> [Problem details]:
Could you return every record below exactly as it is written?

Data entries:
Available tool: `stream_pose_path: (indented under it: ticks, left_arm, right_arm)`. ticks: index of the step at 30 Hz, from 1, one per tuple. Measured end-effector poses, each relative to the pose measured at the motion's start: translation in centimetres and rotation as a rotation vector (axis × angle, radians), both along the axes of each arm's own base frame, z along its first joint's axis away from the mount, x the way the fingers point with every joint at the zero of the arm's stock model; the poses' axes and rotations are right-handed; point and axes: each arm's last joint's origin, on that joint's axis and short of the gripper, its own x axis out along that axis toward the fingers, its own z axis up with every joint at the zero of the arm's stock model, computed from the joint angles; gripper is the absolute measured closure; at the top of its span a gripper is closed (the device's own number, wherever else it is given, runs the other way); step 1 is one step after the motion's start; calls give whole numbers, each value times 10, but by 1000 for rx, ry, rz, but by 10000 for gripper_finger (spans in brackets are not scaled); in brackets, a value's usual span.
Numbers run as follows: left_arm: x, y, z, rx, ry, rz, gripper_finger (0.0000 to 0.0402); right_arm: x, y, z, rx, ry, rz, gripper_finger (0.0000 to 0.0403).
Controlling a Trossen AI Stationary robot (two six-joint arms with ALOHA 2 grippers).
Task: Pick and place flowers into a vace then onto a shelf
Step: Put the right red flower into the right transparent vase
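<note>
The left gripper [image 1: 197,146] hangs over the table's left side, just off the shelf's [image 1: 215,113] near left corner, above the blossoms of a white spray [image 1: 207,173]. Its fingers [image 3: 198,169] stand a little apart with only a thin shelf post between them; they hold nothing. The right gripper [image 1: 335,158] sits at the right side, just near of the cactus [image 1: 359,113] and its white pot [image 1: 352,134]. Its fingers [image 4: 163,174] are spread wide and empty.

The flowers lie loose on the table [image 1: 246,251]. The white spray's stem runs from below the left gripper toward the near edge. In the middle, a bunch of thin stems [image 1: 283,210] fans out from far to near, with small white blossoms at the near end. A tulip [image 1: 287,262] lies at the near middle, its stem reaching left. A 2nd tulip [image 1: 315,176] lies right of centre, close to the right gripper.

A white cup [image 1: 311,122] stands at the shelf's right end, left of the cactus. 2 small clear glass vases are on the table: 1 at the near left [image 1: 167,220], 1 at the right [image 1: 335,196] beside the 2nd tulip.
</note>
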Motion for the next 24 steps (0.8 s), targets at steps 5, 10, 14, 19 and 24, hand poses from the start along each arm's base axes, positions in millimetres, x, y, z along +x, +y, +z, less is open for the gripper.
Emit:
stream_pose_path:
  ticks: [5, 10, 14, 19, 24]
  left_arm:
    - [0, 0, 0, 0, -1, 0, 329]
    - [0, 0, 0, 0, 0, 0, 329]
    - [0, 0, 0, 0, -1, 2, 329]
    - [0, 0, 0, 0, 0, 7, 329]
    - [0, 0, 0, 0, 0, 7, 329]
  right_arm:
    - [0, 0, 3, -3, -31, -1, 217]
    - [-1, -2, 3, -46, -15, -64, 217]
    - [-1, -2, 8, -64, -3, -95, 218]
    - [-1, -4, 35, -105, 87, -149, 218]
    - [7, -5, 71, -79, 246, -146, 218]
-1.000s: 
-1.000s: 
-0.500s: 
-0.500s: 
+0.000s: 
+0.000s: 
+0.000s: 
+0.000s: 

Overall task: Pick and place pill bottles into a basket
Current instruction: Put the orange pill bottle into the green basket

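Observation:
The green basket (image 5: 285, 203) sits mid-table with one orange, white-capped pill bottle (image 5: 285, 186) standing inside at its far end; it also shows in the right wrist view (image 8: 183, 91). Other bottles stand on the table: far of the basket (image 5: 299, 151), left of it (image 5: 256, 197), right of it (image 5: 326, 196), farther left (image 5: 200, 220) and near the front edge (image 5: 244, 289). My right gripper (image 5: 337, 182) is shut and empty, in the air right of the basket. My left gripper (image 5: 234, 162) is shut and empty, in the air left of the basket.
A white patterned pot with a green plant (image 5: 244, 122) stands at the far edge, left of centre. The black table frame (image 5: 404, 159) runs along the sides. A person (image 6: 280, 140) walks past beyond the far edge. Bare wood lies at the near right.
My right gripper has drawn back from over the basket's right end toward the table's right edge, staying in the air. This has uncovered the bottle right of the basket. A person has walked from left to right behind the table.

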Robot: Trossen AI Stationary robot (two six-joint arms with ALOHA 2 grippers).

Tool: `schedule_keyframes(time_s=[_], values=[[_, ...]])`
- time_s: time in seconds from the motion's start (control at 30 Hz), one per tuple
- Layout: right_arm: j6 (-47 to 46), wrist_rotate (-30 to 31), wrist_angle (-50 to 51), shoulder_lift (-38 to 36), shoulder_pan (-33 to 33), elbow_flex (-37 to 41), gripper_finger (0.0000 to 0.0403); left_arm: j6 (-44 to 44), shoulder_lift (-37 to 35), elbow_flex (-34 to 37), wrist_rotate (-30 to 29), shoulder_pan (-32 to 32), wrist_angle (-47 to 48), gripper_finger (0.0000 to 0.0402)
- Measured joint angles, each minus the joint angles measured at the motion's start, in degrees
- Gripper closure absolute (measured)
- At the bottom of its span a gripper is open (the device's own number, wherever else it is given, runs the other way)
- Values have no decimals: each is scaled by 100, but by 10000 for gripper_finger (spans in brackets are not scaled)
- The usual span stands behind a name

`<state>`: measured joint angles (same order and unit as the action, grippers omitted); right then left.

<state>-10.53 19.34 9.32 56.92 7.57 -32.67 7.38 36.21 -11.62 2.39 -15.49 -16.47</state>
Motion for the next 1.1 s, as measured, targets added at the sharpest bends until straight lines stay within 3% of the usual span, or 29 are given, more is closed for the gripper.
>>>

> [Response]:
Available tool: `stream_pose_path: (indented under it: ticks, left_arm, right_arm)`. ticks: index of the step at 30 Hz, from 1, one per tuple. Measured end-effector poses, each relative to the pose measured at the motion's start: translation in centimetres and rotation as a rotation vector (axis × angle, radians), both along the axes of each arm's own base frame, z along its first joint's axis away from the mount, x the way the fingers point with every joint at the zero of the arm's stock model; the poses' axes and rotations are right-handed; point and axes: each arm's last joint's origin, on that joint's axis and short of the gripper, its own x axis out along that axis toward the fingers, its own z axis up with every joint at the zero of the arm's stock model, computed from the joint angles; gripper is the absolute measured closure; at the top of its span a gripper is closed (the device's own number, wherever else it is given, runs the other way); step 1 is one step after the motion's start; calls give whole numbers, each value times 10, but by 1000 for rx, ry, rz, but by 10000 for gripper_finger (spans in brackets are not scaled); in brackets, a value's usual span.
Numbers run as follows: left_arm: x, y, z, rx, ry, rz, gripper_finger (0.0000 to 0.0402); right_arm: x, y, z, rx, ry, rz, gripper_finger (0.0000 to 0.0403).
Controlling a Trossen AI Stationary robot (two six-joint arms with ALOHA 2 grippers).
Task: Pick and place flowers into a vace then onto a shelf
Step: Put the right red flower into the right transparent vase
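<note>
The left gripper [image 1: 197,146] hangs over the table's left side, just off the shelf's [image 1: 215,113] near left corner, above the blossoms of a white spray [image 1: 207,173]. Its fingers [image 3: 198,169] stand a little apart with only a thin shelf post between them; they hold nothing. The right gripper [image 1: 335,158] sits at the right side, just near of the cactus [image 1: 359,113] and its white pot [image 1: 352,134]. Its fingers [image 4: 163,174] are spread wide and empty.

The flowers lie loose on the table [image 1: 246,251]. The white spray's stem runs from below the left gripper toward the near edge. In the middle, a bunch of thin stems [image 1: 283,210] fans out from far to near, with small white blossoms at the near end. A tulip [image 1: 287,262] lies at the near middle, its stem reaching left. A 2nd tulip [image 1: 315,176] lies right of centre, close to the right gripper.

A white cup [image 1: 311,122] stands at the shelf's right end, left of the cactus. 2 small clear glass vases are on the table: 1 at the near left [image 1: 167,220], 1 at the right [image 1: 335,196] beside the 2nd tulip.
</note>
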Motion for the next 24 steps (0.8 s), targets at steps 5, 10, 14, 19 and 24, hand poses from the start along each arm's base axes, positions in millimetres, x, y, z along +x, +y, +z, less is open for the gripper.
Emit:
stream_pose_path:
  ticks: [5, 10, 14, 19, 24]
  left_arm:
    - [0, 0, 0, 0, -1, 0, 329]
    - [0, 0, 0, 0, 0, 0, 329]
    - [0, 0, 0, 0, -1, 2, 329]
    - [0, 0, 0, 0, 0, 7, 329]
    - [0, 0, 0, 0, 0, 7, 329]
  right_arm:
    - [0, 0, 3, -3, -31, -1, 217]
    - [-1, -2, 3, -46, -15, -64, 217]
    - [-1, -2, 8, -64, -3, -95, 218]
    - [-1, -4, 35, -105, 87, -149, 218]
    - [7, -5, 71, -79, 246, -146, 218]
-1.000s: 
-1.000s: 
-0.500s: 
-0.500s: 
+0.000s: 
+0.000s: 
+0.000s: 
+0.000s: 

Overall task: Pick and place pill bottles into a basket
Current instruction: Put the orange pill bottle into the green basket

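Observation:
The green basket (image 5: 285, 203) sits mid-table with one orange, white-capped pill bottle (image 5: 285, 186) standing inside at its far end; it also shows in the right wrist view (image 8: 183, 91). Other bottles stand on the table: far of the basket (image 5: 299, 151), left of it (image 5: 256, 197), right of it (image 5: 326, 196), farther left (image 5: 200, 220) and near the front edge (image 5: 244, 289). My right gripper (image 5: 337, 182) is shut and empty, in the air right of the basket. My left gripper (image 5: 234, 162) is shut and empty, in the air left of the basket.
A white patterned pot with a green plant (image 5: 244, 122) stands at the far edge, left of centre. The black table frame (image 5: 404, 159) runs along the sides. A person (image 6: 280, 140) walks past beyond the far edge. Bare wood lies at the near right.
My right gripper has drawn back from over the basket's right end toward the table's right edge, staying in the air. This has uncovered the bottle right of the basket. A person has walked from left to right behind the table.
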
Robot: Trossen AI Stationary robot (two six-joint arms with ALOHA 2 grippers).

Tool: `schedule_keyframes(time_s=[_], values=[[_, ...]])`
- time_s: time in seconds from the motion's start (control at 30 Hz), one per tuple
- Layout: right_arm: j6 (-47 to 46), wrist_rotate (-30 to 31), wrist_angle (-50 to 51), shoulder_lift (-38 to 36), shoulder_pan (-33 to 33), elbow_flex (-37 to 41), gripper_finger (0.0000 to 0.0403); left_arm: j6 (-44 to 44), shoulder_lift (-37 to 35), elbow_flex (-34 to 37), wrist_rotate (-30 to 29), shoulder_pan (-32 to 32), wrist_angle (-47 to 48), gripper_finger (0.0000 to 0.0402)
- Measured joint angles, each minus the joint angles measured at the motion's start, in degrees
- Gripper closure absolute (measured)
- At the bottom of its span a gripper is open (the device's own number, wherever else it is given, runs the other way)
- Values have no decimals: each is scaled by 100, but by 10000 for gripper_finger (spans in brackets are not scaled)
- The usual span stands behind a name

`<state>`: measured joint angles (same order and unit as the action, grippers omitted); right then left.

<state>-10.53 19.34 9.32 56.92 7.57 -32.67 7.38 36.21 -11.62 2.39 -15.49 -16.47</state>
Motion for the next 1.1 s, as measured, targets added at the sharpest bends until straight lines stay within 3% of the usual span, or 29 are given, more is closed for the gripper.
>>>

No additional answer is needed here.